» WHAT THE TASK ASKS
Leaving out every picture, copy the lines of the material below exactly, from the line containing "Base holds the" through the line containing "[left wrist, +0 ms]".

» STUDY MATERIAL
________

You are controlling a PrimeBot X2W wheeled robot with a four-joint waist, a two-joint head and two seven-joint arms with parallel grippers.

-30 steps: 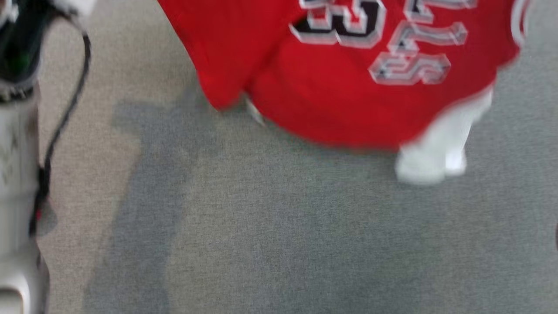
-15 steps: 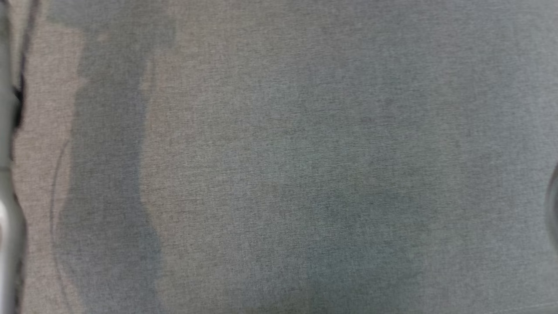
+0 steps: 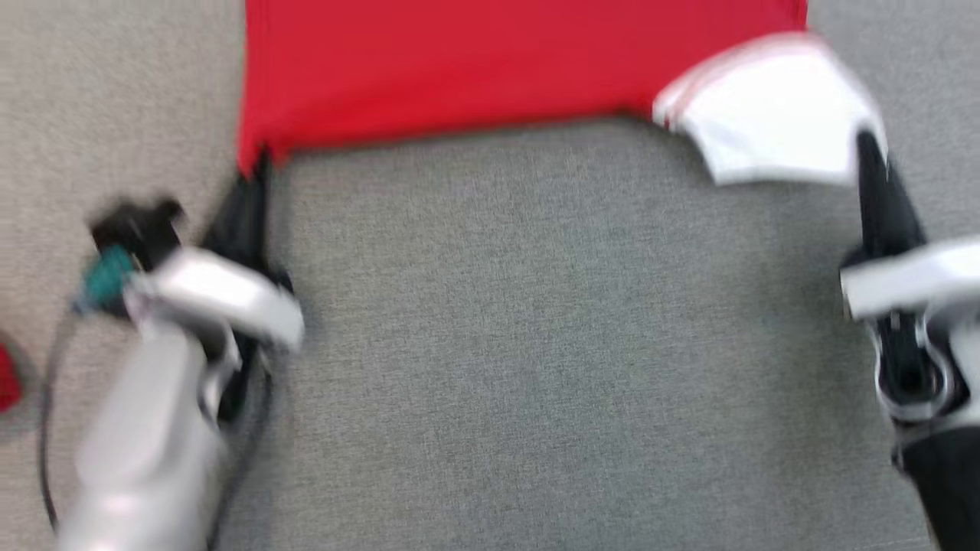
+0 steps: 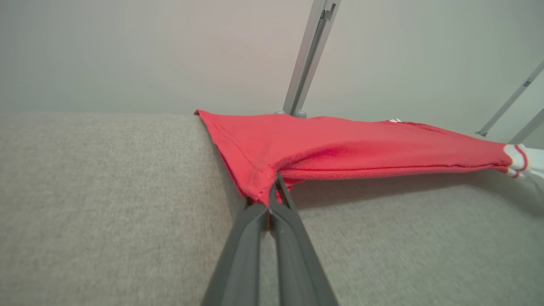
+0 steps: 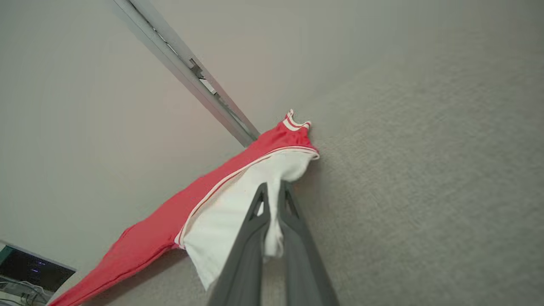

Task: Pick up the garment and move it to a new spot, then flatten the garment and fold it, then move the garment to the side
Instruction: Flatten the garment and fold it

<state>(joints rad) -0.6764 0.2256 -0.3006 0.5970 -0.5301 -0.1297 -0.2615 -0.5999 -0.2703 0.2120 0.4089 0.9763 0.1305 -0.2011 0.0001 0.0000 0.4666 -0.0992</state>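
Note:
The garment (image 3: 490, 69) is a red jersey with a white sleeve (image 3: 773, 115), stretched across the top of the head view above grey cloth. My left gripper (image 3: 256, 172) is shut on its lower left red corner; the left wrist view shows the red corner (image 4: 259, 187) pinched at that gripper's tip (image 4: 272, 199). My right gripper (image 3: 869, 153) is shut on the white sleeve; in the right wrist view the white fabric (image 5: 238, 204) is clamped between the dark fingers (image 5: 272, 191). The jersey (image 4: 361, 144) hangs taut between both grippers, lifted off the surface near them.
A grey fabric surface (image 3: 536, 344) spreads under the garment. A metal frame post (image 4: 308, 55) stands behind the surface's far edge, with more struts (image 4: 505, 106) at the right. A small red object (image 3: 6, 379) sits at the left edge. A dark monitor (image 5: 29, 272) shows lower left.
The head camera has swung a lot: the jersey left the view half a second ago and is back now, with both grippers in view, each holding one end.

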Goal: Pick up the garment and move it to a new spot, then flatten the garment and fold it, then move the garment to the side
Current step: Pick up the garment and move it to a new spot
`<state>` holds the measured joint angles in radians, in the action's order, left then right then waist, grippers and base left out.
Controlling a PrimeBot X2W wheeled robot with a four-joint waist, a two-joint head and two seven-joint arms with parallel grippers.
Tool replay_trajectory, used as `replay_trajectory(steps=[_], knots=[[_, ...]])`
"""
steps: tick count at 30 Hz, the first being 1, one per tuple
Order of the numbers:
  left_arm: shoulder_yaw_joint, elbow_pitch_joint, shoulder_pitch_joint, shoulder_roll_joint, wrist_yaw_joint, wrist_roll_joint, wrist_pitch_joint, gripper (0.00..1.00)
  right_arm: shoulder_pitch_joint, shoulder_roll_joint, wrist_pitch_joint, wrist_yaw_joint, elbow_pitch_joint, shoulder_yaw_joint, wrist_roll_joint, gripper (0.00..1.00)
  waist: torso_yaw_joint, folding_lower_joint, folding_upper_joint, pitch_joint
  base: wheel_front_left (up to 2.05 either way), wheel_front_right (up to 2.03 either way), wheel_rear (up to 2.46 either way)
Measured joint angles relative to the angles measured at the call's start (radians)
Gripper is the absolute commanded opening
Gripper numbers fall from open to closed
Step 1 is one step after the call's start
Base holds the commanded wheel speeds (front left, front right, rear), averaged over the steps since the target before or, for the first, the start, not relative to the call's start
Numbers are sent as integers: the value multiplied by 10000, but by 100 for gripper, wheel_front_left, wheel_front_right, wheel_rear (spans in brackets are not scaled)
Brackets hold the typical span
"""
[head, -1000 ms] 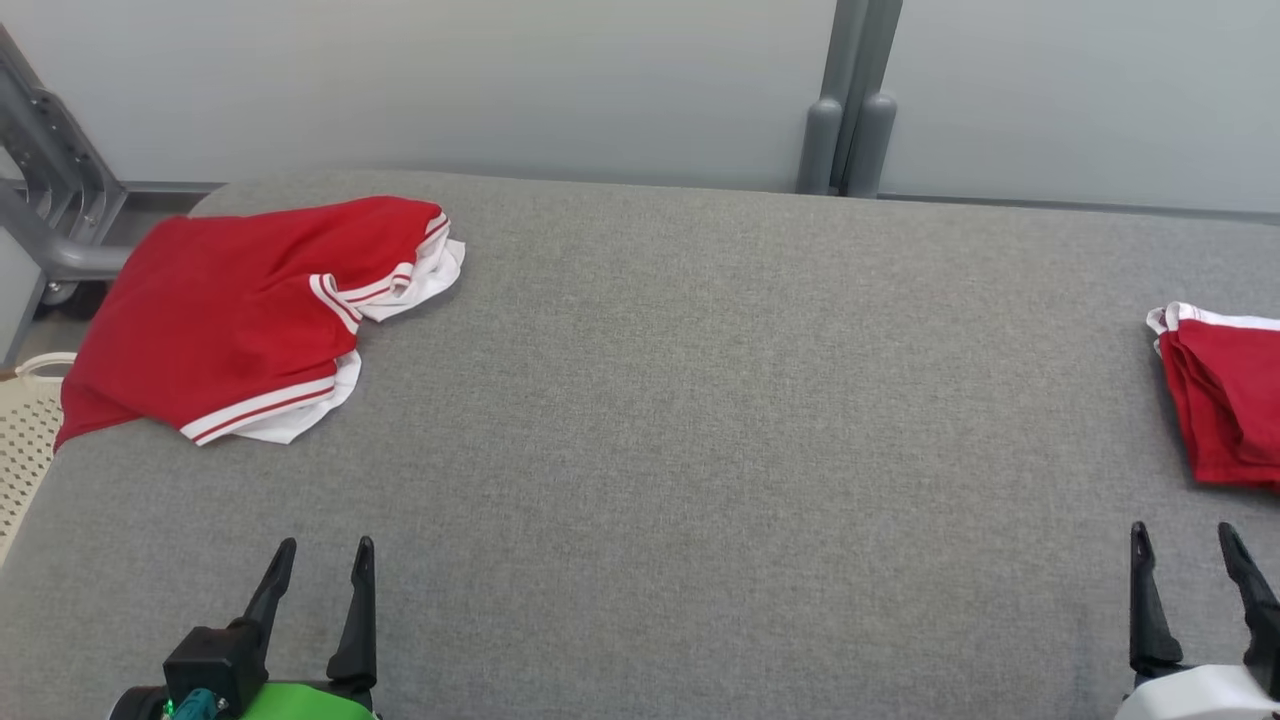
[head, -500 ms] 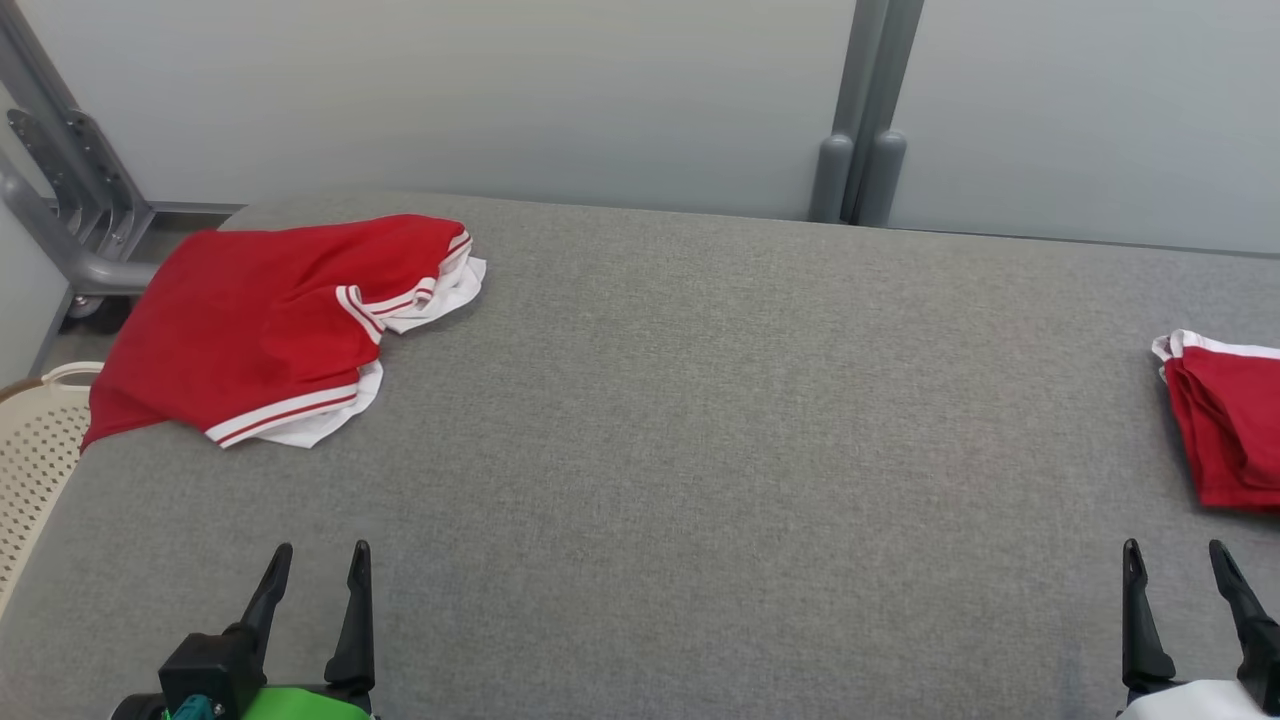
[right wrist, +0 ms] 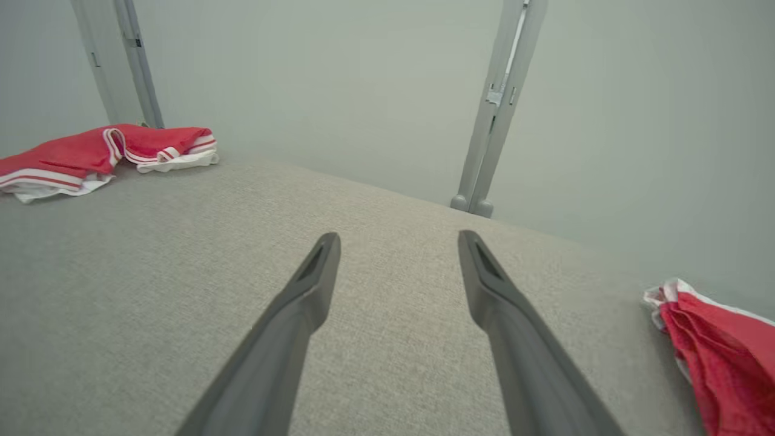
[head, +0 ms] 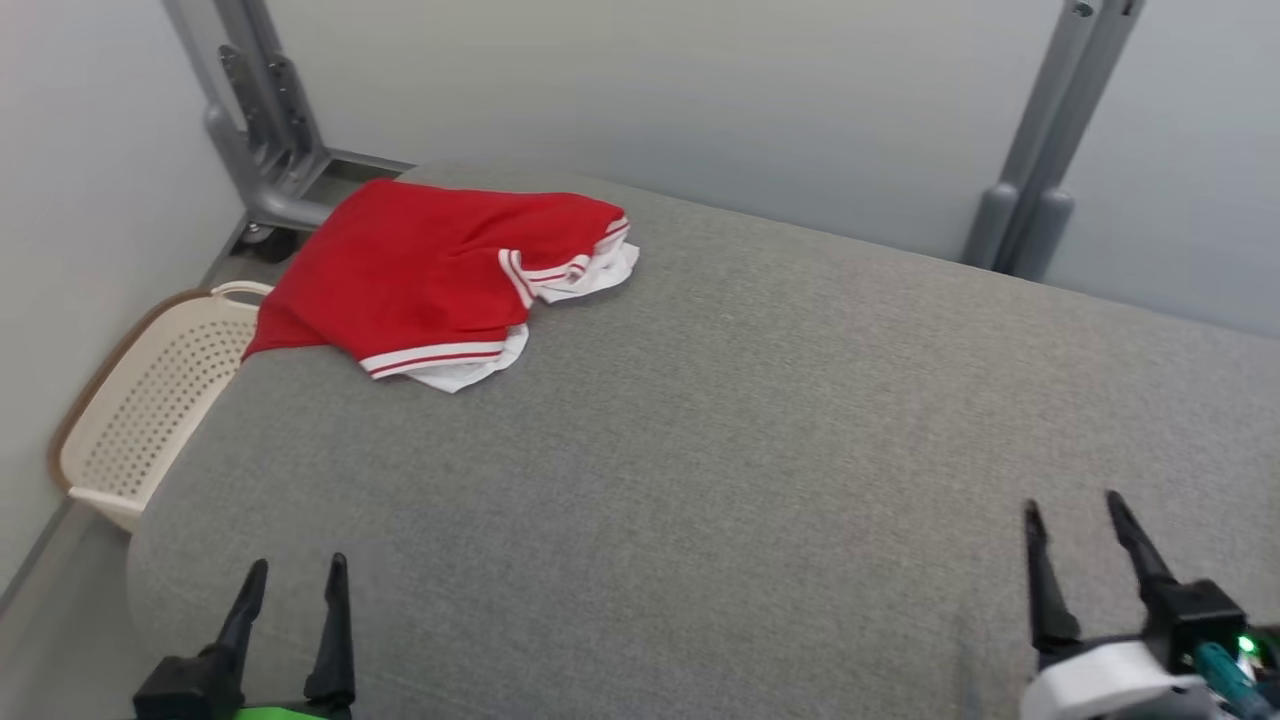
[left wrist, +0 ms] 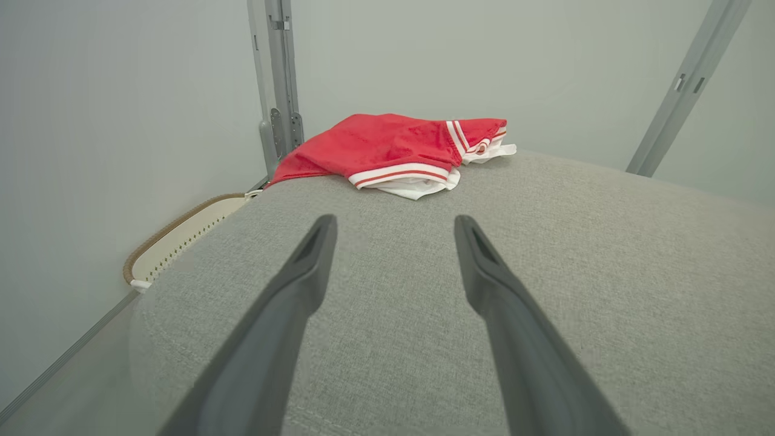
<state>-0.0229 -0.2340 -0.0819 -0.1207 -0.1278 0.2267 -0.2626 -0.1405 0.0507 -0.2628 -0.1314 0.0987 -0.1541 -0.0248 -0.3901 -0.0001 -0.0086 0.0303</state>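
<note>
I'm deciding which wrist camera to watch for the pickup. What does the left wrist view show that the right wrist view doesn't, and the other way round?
Left wrist view, not the right: the left gripper, open, and a cream perforated basket beside the table's edge.
Right wrist view, not the left: the right gripper, open, and a second red garment with white trim at the table's right end.
Shared: the crumpled red garment with white striped hems, the grey padded table, and grey uprights against the wall.
</note>
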Motion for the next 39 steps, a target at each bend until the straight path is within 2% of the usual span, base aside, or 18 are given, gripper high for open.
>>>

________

» ANSWER SECTION
Base holds the commanded wheel speeds (front left, front right, rear), averaged over the steps since the target before or, for the first, the start, not relative to the call's start
Numbers are sent as integers: the value multiplied by 10000, but by 100 for gripper, wheel_front_left, wheel_front_right, wheel_rear (spans in brackets are not scaled)
Brackets hold the typical span
"""
[head, -1000 ms] 
[head, -500 ms] 
[right wrist, +0 ms] 
[head, +0 ms] 
[left wrist, +0 ms] 

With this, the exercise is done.